Theodor Severin Kittelsen (27 April 1857 – 21 January 1914) was a Norwegian artist. He is one of the most popular artists in Norway. Kittelsen became famous for his nature paintings, as well as for his illustrations of fairy tales and legends, especially of trolls.

==Early life==
Kittelsen was born in the coastal town of Kragerø in Grenland, Norway. His father died when he was young, leaving a wife and eight children in difficult circumstances. Theodor was only 11 years old when he was apprenticed to a watchmaker. When at the age of 17 his talent was discovered by Diderich Maria Aall, he became a pupil at Wilhelm von Hannos drawing school in Christiania (now Oslo). Because of generous financial support by Aall, he later studied in Munich. However, in 1879 Diderich Aall could no longer manage to support him, so Kittelsen had to earn his money as a draftsman for German newspapers and magazines.

==Career==
In 1882, Kittelsen was granted a state scholarship to study in Paris, though he would return to Munich at his own expense by the following year. In 1887, he returned to Norway for good, where he would find inspiration in the surrounding nature. He spent the next two years in Lofoten, where he lived with his sister and brother-in-law at Skomvær Lighthouse. Kittelsen also started to write texts to his drawings there.

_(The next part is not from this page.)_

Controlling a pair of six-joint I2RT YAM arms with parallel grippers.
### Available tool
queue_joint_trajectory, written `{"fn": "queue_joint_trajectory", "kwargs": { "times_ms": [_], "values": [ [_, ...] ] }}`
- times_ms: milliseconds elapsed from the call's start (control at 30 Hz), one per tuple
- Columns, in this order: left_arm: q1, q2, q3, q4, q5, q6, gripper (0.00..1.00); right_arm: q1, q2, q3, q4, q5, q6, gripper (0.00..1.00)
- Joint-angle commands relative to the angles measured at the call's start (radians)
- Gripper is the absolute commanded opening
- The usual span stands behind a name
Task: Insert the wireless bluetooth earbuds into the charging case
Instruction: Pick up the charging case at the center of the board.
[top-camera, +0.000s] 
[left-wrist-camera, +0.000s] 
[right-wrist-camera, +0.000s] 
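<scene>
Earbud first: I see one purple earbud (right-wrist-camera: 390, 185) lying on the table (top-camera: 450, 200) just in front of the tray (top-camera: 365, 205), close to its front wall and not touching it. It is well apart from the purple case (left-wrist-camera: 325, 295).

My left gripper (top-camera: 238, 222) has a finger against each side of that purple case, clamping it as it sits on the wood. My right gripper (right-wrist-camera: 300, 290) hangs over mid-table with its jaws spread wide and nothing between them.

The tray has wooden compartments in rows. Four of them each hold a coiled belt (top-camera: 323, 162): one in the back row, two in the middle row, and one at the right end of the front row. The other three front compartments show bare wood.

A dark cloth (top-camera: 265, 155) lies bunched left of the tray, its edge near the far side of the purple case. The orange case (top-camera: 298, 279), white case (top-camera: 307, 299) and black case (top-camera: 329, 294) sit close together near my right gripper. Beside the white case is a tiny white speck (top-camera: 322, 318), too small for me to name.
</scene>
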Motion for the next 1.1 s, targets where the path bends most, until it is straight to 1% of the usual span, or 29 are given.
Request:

Kittelsen and his family settled in a home and artist studio, which he called Lauvlia, near Prestfoss during 1899, where he would spend his best artistic years. During this period, Kittelsen was hired to illustrate Norwegian Folktales (Norwegian: Norske Folkeeventyr) by the Norwegian folklore collector Peter Christen Asbjørnsen and Jørgen Moe. In 1908 he was made Knight of The Royal Norwegian Order of St. Olav. However, he was forced to sell and leave Lauvlia in 1910 due to failing health. Kittelsen was granted an artist's stipend in 1911; he died in Jeløya in 1914. After his death, his widow, Inga Kittelsen, was granted an annual salary from the Storting.

==Style==
Kittelsen's style had elements of Neo-Romantic and naïve painting. As a national artist, he is highly respected and well-known in Norway but does not receive much international attention, which is the reason that his name is often not included in registers of internationally recognized painters and artists.

==Dedicated museums==
- Lauvlia, his home from 1899 to 1910, is located in Sigdal north of Prestfoss along Highway Fv287, with a scenic view of Lake Soneren. The surrounding area, in particular Mount Andersnatten which overlooks the lake a few kilometres north, inspired some of Kittelsen's most famous landscapes. Today Lauvlia is a private museum featuring an exhibition of Kittelsen's original work. Lauvlia is decorated with Kittelsen's own woodcarvings and murals. A new exhibition of original Kittelsen works is opened each year with painting and drawing activities arranged for children. The paintings exhibited are rotated each year.
- Theodor Kittelsen Museum at Blaafarveværket is at the Skuterudhøyden ridge by the Cobalt Mines. Kittelsen's poetical interpretations of nature, the forest, the mountains, and trolls are presented in the form of carved furniture, oil paintings, watercolours, and drawings. There are new exhibitions each year.
- The house where the artist grew up in Kragerø is also currently a museum devoted to his legacy.

==Cultural references==
Black metal and folk metal bands such as Burzum, Empyrium, Otyg, and Satyricon have used some of his pictures as album art, notably illustrations taken from Kittelsen's book Svartedauen (The Black Death). Musician Phil Elverum named the tenth song on his 2017 album A Crow Looked at Me after Kittelesen's painting "Soria Moria" specifically, using it as an illustration of his grief. Kittelsen's 160th birthday was celebrated in a Google Doodle on 27 April 2017, giving him some exposure outside of Norway.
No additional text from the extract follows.